Lipid uygulamalarında bir diğer sorun yüksek fitosterol içeriğidir. Serum fitosterol düzeyinin yüksekliği  preterm bebeklerde kolestaz gelişimi ile ilişkili bulunmuştur. Fitosterolleri yüksek dozda içeren soya bazlı lipid emülsiyonlarının (348±33mg/L) uzun dönemli kullanımı serum fitosterol düzeylerini arttırmaktadır. Parenteral balık yağı uygulamalarının öncelikli olumlu etkisi ise bitkisel fitosterol içermemeleridir.

Çalışmalar lipid emülsiyonlarının türünün preterm bebeklerin ağırlık kazanımında etkili olduğunu da göstermiştir. Nitekim bir çalışmada preterm bebeklerin doğumdan itibaren 14 gün içinde ağırlık kazanımları incelenmiş ve intralipid kullanılan bebeklerde günlük ağırlık kazanımı SMOFlipid ve omegaven kullanılanlara göre anlamlı derecede az bulunmuştur.

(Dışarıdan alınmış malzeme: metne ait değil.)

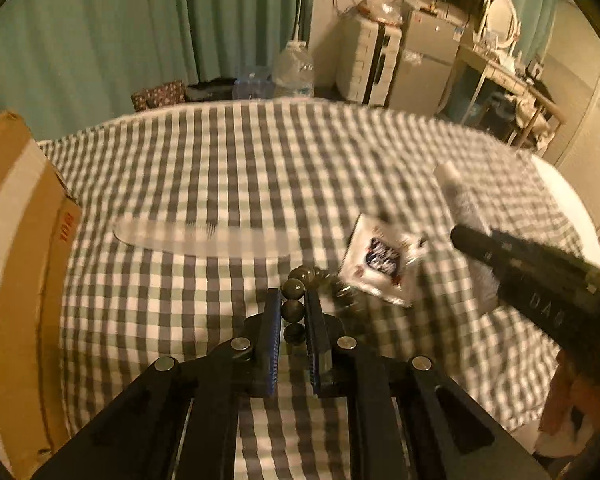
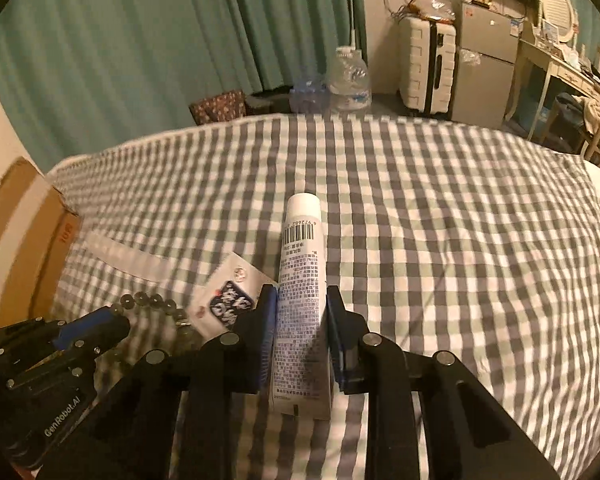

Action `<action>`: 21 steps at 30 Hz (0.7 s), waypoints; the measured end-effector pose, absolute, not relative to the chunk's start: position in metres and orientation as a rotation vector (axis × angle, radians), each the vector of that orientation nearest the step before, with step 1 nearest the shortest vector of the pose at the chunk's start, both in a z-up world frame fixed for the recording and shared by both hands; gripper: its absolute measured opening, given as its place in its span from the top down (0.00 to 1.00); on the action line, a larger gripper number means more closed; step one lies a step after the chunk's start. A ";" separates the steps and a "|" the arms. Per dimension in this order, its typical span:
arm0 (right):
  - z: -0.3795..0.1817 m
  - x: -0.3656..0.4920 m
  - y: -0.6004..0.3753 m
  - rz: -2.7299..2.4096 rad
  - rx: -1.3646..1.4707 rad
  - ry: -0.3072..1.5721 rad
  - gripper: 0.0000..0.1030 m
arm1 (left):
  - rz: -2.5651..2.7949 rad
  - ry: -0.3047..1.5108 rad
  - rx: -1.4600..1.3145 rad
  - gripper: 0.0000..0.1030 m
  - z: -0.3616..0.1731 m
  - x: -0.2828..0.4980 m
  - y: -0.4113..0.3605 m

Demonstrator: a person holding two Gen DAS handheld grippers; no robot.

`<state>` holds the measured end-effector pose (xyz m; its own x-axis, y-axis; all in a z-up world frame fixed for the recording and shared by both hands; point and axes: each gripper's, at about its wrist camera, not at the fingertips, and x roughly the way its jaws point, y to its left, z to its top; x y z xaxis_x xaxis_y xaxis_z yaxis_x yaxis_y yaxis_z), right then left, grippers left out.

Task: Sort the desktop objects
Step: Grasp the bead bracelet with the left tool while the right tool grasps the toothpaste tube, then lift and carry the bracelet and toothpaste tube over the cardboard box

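In the left wrist view my left gripper (image 1: 293, 300) is shut on a string of dark glass beads (image 1: 293, 310); three beads sit in a column between the pads, and the rest trail right toward a white sachet (image 1: 382, 260). In the right wrist view my right gripper (image 2: 300, 300) is shut on a white tube (image 2: 302, 240) with a barcode, its cap pointing away and its pads against the tube's sides. The left gripper (image 2: 112, 322) shows at the lower left there, over the beads (image 2: 148, 302) and beside the sachet (image 2: 228, 300).
A checked cloth (image 1: 260, 168) covers the surface. A clear flat comb (image 1: 204, 236) lies left of the beads. A cardboard box (image 1: 16, 240) stands at the left edge. Water bottles (image 2: 348, 80), a suitcase (image 2: 428, 72) and a desk stand beyond the far edge.
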<state>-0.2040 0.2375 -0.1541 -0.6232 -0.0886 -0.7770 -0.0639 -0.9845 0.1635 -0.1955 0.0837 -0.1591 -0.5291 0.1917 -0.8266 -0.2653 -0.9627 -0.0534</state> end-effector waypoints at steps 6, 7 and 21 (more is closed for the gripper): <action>-0.118 -0.179 0.228 -2.816 1.265 -0.304 0.77 | 2.561 0.115 -1.299 0.89 -0.118 -0.182 0.080; -0.111 -0.173 0.226 -2.812 1.239 -0.333 0.77 | 2.568 0.119 -1.287 0.89 -0.110 -0.177 0.078; -0.049 -0.112 0.157 -2.791 1.108 -0.221 0.77 | 2.644 0.050 -1.136 0.89 -0.042 -0.133 0.046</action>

MCT içeren lipid emülsiyonları LCT içeren emülsiyonlara göre daha yüksek E vitamini:çoklu doymamış yağ asidi oranına sahiptir ve bu da antioksidan kapasiteyi arttırarak serbest radikal hasarı riskini azaltmaktadır. Fakat bu emülsiyonlar protein anabolizmasına daha az katkıda bulunmaktadırlar.

Son olarak konuyla alakası yok ancak Hacettepe öğrencisi olarak yazdığım bu son yazı vesilesiyle burada bulunduğum 1 yıl boyunca Hacettepeli olmanın farkını bana yaşatan Beslenme ve Diyetetik Bölümü’nün birbirinden değerli hocalarına ve eğitim hayatım boyunca hiçbir yerde rastlamadığım, rastlayamayacağım bu sıcak ortamı sağlayan arkadaşlarıma canı gönülden teşekkür ederim.